Angry robot logo

Mumbling about computers

Exploring HUB75

I bought some "HUB75" displays which are quite interesting because they do not self-refresh, instead you have to constantly drive each LED with the desired value, and as the LEDs are only "1-bit" (meaning that they can be on or off) you can't just set a specific color (eg: blue to 187).

However, these panels have a high refresh rate, so we can emulate color depth by quickly toggling the right LEDs on and off.

Colors

What we consider normal colors are usually represented in 3 channels, R, G and B, each channel with an 8-bit range. The color white is represented as #ffffff, which is 255 (0xff) on all three channels.

In the same fashion that white can be split into three channels, we can split each channel into a bit plane; paraphrasing Wikipedia, a bit plane is a set of bits corresponding to a given bit position in each of the binary numbers representing the signal.
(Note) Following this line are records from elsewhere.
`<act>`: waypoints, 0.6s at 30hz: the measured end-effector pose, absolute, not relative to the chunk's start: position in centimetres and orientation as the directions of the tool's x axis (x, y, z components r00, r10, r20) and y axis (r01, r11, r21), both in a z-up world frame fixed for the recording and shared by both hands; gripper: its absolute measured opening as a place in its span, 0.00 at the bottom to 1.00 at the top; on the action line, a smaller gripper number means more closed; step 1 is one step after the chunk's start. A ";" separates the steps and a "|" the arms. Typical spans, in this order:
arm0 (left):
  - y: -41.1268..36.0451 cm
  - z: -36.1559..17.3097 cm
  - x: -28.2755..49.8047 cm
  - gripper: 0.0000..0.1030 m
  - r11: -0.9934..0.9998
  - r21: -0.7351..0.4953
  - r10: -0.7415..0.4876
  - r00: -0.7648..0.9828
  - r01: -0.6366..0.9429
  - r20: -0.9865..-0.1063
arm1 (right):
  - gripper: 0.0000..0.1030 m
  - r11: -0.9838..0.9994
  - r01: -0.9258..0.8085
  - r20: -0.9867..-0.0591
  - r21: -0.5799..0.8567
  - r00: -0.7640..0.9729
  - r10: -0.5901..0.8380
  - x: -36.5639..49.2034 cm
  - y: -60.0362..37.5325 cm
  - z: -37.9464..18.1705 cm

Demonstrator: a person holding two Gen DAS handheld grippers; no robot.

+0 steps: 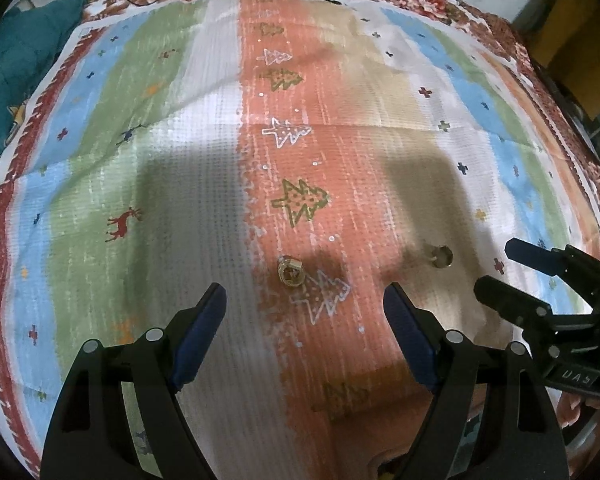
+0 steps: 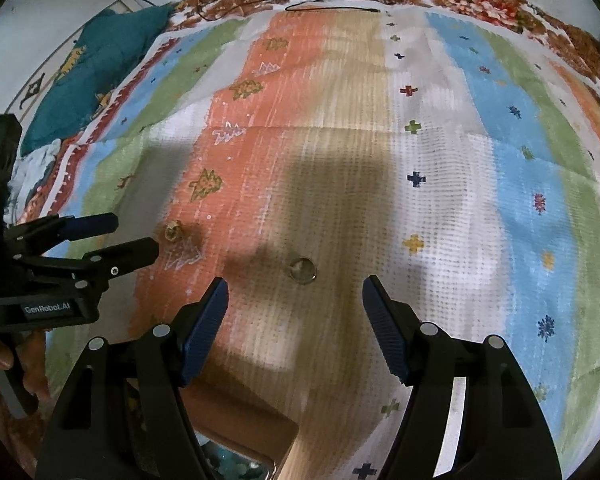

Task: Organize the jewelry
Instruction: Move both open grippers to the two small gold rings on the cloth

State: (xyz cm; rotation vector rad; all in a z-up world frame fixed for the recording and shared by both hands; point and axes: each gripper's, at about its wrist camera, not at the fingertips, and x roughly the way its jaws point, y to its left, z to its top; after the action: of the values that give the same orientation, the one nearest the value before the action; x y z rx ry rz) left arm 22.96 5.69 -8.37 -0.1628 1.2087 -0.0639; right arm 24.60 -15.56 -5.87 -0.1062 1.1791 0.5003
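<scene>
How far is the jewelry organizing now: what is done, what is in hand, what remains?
Nothing looks done yet. The gold ring and the silver ring both lie loose and apart on the striped cloth. Nothing is in hand: the left gripper and the right gripper are open and empty, each pointing at one ring. Both rings remain to be picked up and put away.

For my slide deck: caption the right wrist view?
Open right gripper poised over a silver ring on the striped cloth.
</scene>
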 end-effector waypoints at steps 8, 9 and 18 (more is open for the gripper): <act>5.8 -9.3 23.9 0.74 0.988 -0.148 -0.130 0.326 -0.033 -0.936 | 0.67 0.882 -0.436 -0.912 0.177 0.265 0.313 25.3 -14.7 -7.0; 5.8 -9.4 24.0 0.71 0.989 -0.147 -0.129 0.324 -0.032 -0.937 | 0.67 0.883 -0.436 -0.913 0.175 0.263 0.312 25.4 -14.6 -7.1; 5.9 -10.5 25.2 0.60 0.990 -0.132 -0.114 0.297 -0.040 -0.948 | 0.63 0.881 -0.442 -0.922 0.169 0.246 0.300 26.1 -13.9 -8.3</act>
State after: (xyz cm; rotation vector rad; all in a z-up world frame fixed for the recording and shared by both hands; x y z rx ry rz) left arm 25.18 5.92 -10.46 -0.1396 1.2701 -0.0490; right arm 26.12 -13.94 -8.31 -0.1354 1.2217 0.5085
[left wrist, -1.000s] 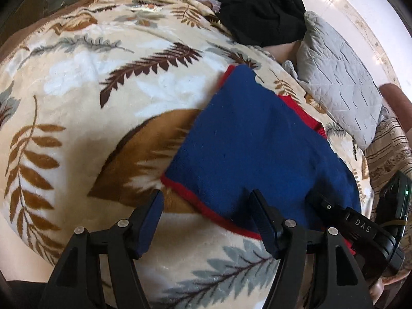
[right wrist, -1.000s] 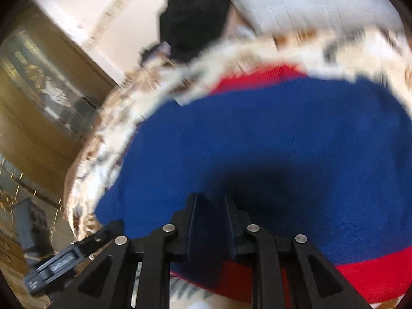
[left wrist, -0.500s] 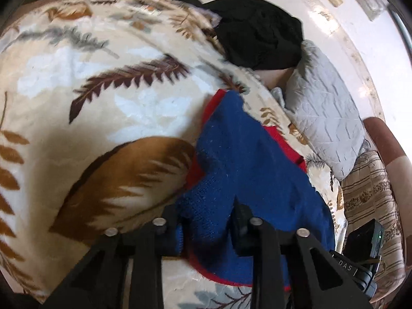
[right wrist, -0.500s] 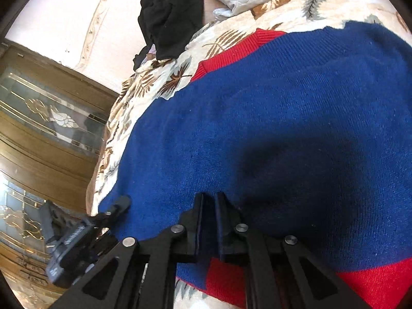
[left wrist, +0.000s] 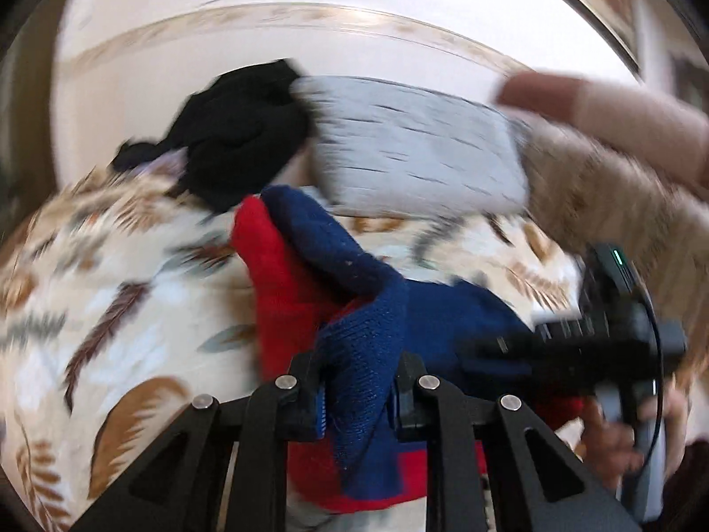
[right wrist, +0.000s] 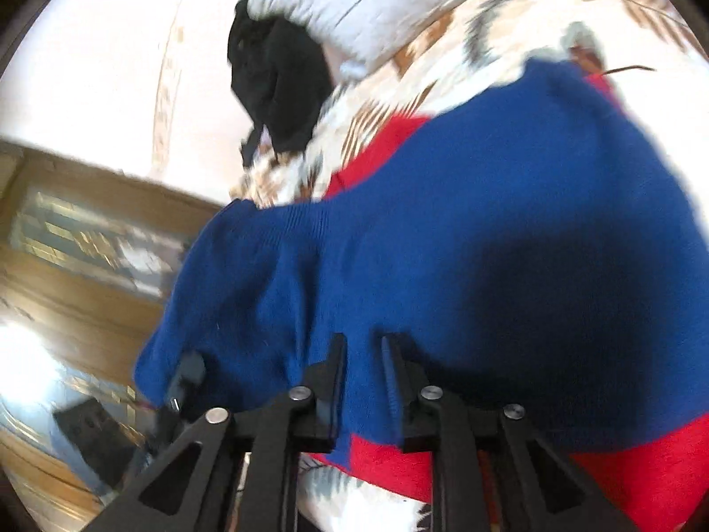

If we take the blue channel as an example (only 4 bits for easier representation)

Each bit-plane must be displayed for different lengths of time, otherwise the pattern 1100 and 0011 would be visible as the same color.

To represent these bit-planes according to the color we'd expect, we can display each bit for twice as long as the previous one and let our eyes do the "integration" of the image brightness.

In this case we'd be displaying the MSB for 8 "periods", the next one for 4, then 2, then 1.

Displaying brightness this way is called binary coded modulation or BCM.

Another example, representing a color with multiple channels as bitplanes over time:

Here, this Magenta (#d80073) is only composed of the red and blue channels, so the green channel always stays off.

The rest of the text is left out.